Перед ним стоял Мигран Восканян — король развалин. Это прозвище прилепилось к нему в прошлом году, когда четыре обезлюдевших горных селения объединились в одно хозяйство, а Восканяну поручили им распоряжаться. Контора Восканяна находилась не в Лернасаре, а в нижнем селе. Поставили там финский домик, телефон, ну а уж при телефоне человеку положено быть. И не ленился Восканян каждый божий день туда-сюда топать. С ним ходил обычно сын Варужан — учился в райцентре, а жил с отцом. Если же, случалось, Восканян не шел, Врам утром отвозил Варужана и свою сестренку Лусик в школу, а вечером привозил. «Я как детская железная дорога, — ворчал он иногда. — Пока школу окончат, из меня дух вон. И что Восканян со своим Варужаном в долину не переселяется? С ума спятить можно…»
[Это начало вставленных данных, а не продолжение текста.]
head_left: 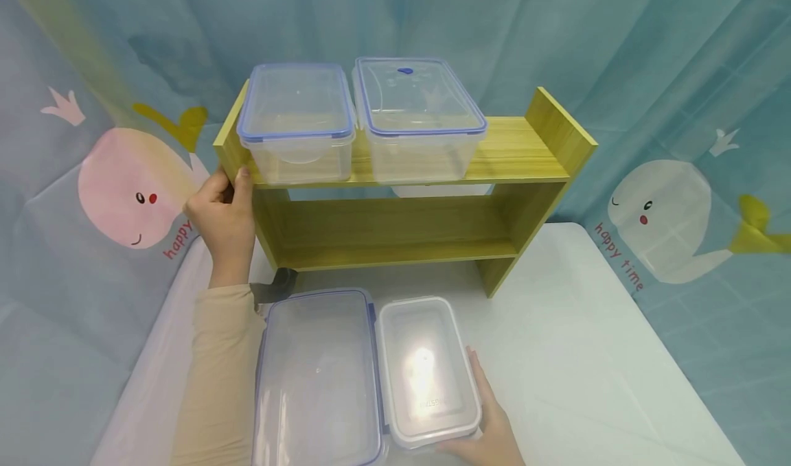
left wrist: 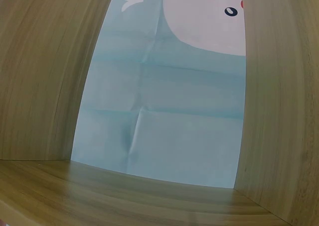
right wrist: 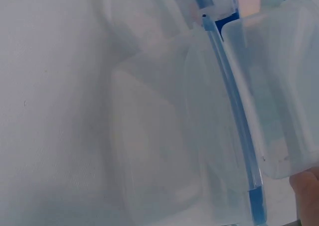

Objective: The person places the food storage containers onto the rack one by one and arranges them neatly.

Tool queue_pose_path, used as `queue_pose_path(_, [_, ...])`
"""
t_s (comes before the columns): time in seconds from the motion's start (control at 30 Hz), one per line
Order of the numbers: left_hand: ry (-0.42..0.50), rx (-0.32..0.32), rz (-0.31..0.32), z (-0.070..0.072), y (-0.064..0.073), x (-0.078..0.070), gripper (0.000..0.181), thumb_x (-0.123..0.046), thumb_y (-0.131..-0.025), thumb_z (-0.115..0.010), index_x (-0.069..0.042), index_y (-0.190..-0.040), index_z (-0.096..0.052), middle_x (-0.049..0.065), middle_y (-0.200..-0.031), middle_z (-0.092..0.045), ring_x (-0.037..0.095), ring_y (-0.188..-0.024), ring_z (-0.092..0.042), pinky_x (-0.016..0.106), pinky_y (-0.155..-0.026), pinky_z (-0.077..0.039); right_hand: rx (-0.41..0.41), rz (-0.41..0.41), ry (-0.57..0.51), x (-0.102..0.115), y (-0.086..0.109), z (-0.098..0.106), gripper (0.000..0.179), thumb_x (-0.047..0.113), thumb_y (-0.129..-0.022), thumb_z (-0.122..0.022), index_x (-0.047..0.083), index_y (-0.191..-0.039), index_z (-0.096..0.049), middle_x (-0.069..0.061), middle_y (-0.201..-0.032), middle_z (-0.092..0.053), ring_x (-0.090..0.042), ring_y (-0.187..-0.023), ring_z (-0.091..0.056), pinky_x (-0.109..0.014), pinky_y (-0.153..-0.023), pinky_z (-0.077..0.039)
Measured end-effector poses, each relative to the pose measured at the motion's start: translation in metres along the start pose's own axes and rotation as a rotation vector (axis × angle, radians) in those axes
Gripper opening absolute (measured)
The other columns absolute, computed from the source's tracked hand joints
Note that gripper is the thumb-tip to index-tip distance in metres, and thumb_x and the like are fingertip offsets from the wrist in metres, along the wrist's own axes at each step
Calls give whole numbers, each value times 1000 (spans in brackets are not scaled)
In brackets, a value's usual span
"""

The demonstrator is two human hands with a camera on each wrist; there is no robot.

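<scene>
My left hand [head_left: 225,212] grips the left side panel of a two-tier wooden shelf [head_left: 395,253], the thumb on the front near the upper board. In the left wrist view, the inside of the wooden shelf [left wrist: 279,96] frames the curtain behind it. My right hand [head_left: 488,432] holds a small clear food container [head_left: 426,370] with a white-rimmed lid by its near right corner. That container [right wrist: 279,91] is tilted in the right wrist view, close beside a larger blue-rimmed container [head_left: 318,377]. Part of the right hand [right wrist: 306,193] shows at its lower corner.
Two deep clear containers with blue-rimmed lids, a left one [head_left: 299,109] and a right one [head_left: 420,102], stand side by side on the shelf's top board. White table surface [head_left: 575,356] extends to the right. Printed curtains [head_left: 643,75] hang around the table.
</scene>
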State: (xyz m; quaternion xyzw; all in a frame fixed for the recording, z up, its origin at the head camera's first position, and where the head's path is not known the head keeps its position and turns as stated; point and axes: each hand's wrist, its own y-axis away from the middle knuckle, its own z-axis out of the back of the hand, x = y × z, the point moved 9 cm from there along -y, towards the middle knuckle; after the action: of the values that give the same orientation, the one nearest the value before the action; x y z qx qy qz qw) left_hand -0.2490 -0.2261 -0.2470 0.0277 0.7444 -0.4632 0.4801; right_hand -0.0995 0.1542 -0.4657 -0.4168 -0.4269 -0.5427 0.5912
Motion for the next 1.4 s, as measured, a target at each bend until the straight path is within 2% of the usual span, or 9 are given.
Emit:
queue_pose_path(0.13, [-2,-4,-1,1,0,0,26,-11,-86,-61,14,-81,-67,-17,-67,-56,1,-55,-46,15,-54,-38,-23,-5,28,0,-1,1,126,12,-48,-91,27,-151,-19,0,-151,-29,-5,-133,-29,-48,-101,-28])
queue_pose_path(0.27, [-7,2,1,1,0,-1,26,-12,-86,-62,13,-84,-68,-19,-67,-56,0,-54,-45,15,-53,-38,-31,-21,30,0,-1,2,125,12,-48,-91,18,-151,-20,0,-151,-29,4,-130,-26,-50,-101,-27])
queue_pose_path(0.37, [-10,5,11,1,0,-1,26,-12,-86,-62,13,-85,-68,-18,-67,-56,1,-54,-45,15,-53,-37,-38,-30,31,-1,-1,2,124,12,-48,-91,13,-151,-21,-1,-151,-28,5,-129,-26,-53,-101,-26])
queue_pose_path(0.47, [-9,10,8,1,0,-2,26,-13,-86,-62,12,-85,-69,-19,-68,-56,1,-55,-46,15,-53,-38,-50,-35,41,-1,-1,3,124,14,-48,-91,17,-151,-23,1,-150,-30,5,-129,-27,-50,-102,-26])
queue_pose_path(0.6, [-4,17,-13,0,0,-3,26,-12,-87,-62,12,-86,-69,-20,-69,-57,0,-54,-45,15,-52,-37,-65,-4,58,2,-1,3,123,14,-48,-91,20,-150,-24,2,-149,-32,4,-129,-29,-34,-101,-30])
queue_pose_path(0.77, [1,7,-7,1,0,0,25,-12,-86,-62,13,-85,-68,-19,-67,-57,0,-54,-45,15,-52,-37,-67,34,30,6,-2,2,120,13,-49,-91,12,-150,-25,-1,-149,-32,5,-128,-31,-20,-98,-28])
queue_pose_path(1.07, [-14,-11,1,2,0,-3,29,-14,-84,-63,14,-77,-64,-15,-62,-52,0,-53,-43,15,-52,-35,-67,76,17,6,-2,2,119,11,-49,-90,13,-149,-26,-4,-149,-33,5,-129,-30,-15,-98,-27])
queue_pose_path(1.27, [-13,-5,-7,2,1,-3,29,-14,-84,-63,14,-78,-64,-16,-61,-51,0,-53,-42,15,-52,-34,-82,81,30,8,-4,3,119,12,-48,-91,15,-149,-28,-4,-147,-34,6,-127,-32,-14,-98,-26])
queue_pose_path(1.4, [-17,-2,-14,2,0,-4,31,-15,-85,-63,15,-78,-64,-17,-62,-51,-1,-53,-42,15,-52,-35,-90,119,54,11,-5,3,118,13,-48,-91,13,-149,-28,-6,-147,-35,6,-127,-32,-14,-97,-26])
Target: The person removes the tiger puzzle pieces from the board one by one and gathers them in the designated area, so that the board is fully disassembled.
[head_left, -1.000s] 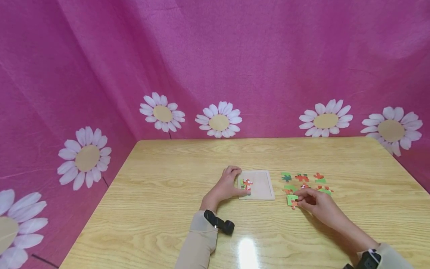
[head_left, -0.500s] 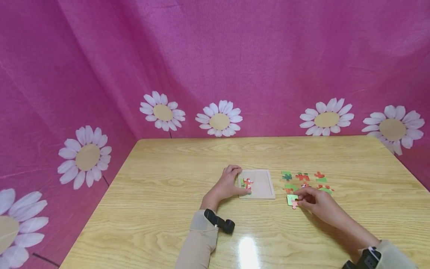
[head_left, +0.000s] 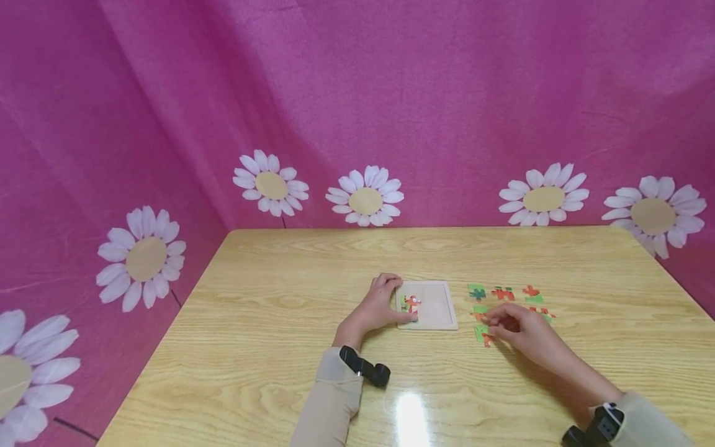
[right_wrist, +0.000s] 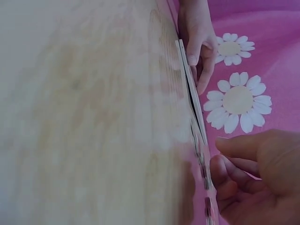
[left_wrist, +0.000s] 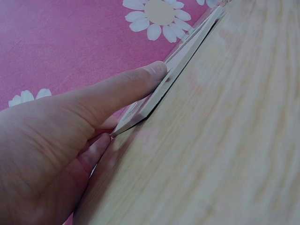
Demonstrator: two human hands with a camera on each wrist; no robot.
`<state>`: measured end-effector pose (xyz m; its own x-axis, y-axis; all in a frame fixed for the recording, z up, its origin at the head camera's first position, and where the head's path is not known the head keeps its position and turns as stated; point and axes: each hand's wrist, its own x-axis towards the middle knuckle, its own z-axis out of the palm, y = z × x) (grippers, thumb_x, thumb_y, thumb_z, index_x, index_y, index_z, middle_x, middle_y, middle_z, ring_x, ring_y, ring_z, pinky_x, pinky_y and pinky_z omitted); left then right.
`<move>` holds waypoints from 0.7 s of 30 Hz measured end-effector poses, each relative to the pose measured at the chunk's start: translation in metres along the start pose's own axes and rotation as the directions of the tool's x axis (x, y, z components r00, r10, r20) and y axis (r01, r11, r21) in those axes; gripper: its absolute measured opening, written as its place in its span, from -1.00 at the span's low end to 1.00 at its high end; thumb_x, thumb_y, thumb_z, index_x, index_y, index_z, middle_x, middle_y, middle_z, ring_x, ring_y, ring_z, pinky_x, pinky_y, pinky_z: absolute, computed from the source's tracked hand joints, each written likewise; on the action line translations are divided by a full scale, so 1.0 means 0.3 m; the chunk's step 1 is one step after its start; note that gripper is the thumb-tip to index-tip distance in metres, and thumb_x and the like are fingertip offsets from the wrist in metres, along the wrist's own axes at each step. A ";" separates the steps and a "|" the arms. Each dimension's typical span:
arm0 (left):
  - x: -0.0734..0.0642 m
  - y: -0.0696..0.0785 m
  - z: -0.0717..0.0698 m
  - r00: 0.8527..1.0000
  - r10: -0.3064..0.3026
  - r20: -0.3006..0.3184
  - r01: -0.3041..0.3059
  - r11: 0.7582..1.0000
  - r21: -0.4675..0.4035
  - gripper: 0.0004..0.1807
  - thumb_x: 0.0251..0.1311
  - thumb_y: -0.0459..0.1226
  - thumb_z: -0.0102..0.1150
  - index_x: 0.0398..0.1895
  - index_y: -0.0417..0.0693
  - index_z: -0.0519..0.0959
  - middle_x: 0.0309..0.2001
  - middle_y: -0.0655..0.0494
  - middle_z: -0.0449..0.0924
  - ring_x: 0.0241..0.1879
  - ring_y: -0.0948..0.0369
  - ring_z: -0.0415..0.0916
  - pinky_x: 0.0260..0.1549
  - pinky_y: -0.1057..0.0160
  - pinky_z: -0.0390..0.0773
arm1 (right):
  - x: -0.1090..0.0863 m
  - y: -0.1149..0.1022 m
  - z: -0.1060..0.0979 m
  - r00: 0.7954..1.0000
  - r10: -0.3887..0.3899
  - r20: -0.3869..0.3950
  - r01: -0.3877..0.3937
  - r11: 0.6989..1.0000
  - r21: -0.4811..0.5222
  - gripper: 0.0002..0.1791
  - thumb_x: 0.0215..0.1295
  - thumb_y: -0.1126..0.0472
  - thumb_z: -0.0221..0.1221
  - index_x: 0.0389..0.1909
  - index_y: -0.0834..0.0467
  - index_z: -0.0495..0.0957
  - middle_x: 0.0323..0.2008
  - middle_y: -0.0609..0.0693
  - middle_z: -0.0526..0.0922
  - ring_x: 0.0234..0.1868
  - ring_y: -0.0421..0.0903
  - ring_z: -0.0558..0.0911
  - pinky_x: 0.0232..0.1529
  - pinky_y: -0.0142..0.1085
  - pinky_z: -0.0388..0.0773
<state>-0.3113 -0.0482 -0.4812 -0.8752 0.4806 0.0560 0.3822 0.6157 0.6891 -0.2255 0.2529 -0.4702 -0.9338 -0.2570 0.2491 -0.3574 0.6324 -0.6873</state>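
My left hand (head_left: 381,305) holds a square wooden puzzle tray (head_left: 434,304) by its left side. The thumb (left_wrist: 136,82) lies over the near edge, and the other fingers are at the left side and far corner. Orange-and-green jigsaw pieces (head_left: 412,302) sit inside the tray along its left. My right hand (head_left: 527,335) hovers over the loose pieces, thumb and fingers loosely bent and apart, with nothing seen between them. Just left of its fingertips lie a green-and-orange piece (head_left: 480,334) and another piece (head_left: 478,312). The hand partly hides pieces beneath it.
Several more loose jigsaw pieces lie in rows right of the tray, among them a green one (head_left: 476,292), an orange one (head_left: 503,293) and an orange-green one (head_left: 532,293). The wooden table (head_left: 290,279) ends at a pink daisy-print curtain (head_left: 447,112).
The nearest jigsaw piece, earlier tilted at my right fingertips, now lies flat. My right hand has let go of it and shifted slightly away from me. The left hand stays on the tray.
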 end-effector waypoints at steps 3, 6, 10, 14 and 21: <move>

— Добрый вечер. Блаженствуете?
— Вина принести?
— Что, выпьем и хвалить друг друга примемся?.. А?.. Маран заходила. Говорит, с внучкой плохо. Жар. А в райцентр везти страшно: по дороге простудить можно.
— А, так поэтому ее сегодня в школе не было? — сказала Сона.
— У отца приятель был. Позовет его, бывало, отец, вином угощает и приговаривает: давай, Ваграм, выпьем, а потом поври немножко. Знаешь, председатель, ложь тоже штука хорошая. — Камсарян понимал, конечно, что на душе у Восканяна кошки скребут, попробовал утешить: — Простыла, наверно, пройдет.
— Вранье — это такое добро, которого сейчас пруд пруди.
— А когда-то этот товар только Ваграм продавал. Но его вранье было безобидным, простодушным. Рассказывал, например, как был три дня бургомистром какого-то немецкого городка. То есть председателем горсовета. Вроде бы, когда наши взяли город, он сказал, будто немецкий знает. Пока выяснили, что не знает, три дня прошло.
Мигран Восканян погрузился в камсаряновское кресло и принялся курить. Кажется, без сигареты в зубах его никто никогда и не видел. Шутили, мол, как только он родился, вместо материнского соска сигарету взял в рот. Убеждали его: бросай, Мигран, горло не луженое, концы отдашь, детей пожалей — маленькие. Советовали на монпансье и яблоки перейти. Мигран послушает-по-слушает и зажигает новую сигарету. «Разница всего в шесть месяцев, — возражал он, — между курящим и некурящим. Я в какой-то толстой книге читал. Предположим, я на шесть месяцев раньше умру. Ну и что?..»
— Съезжу-ка, думаю, за Левоном. Маран очень уж просила.
— Сейчас оденусь и поедем, — сказал Камсарян.
— А Сона как же?
— Что Сона? — девушка с улыбкой взглянула на председателя. — Испугаюсь, думаете, одна? Кого? Чего?
Камсарян вышел из комнаты и вернулся с кувшином вина в руках.
— Выпьем по стаканчику и отправимся… А в субботу свадьба Врама.
— Машину я вожу хорошо. Стаканчик не помешает, — согласился Восканян.
Сона быстро поднялась с места:
— Сейчас стаканы принесу.
Мигран Восканян разглядывал удалявшуюся девушку. «Хороша, чертовка», — подумал он. Сона уже на пороге обернулась и, улыбаясь, посмотрела на председателя.
— Ты, товарищ председатель, Брижит Бардо видел?
— Это еще что за штучка?
— Французская артистка. Очень красивая. Не видал в кино?
— В каком? — Ну и любил же Мигран Восканян разглядывать женщину со всех боков, впитывать в себя ее Присутствие, аромат, смех. Кино — белое разутюженное Полотно, простыня, которой накрывают тюфяк, и на этой простыне движутся картинки, и положено верить, что все правда. — Из всех девушек, каких я видал, самая красивая ты, Сона.
Сона звонко рассмеялась.
— Выпьем, — сказал Камсарян, — за здоровье Аревик.
— Как назло, ни одного врача, — хмуро отозвался Восканян, взял в руки стакан и опять поставил на стол: — Нет, не стану…
— Ну тогда я вместо председателя, — сказала Сона.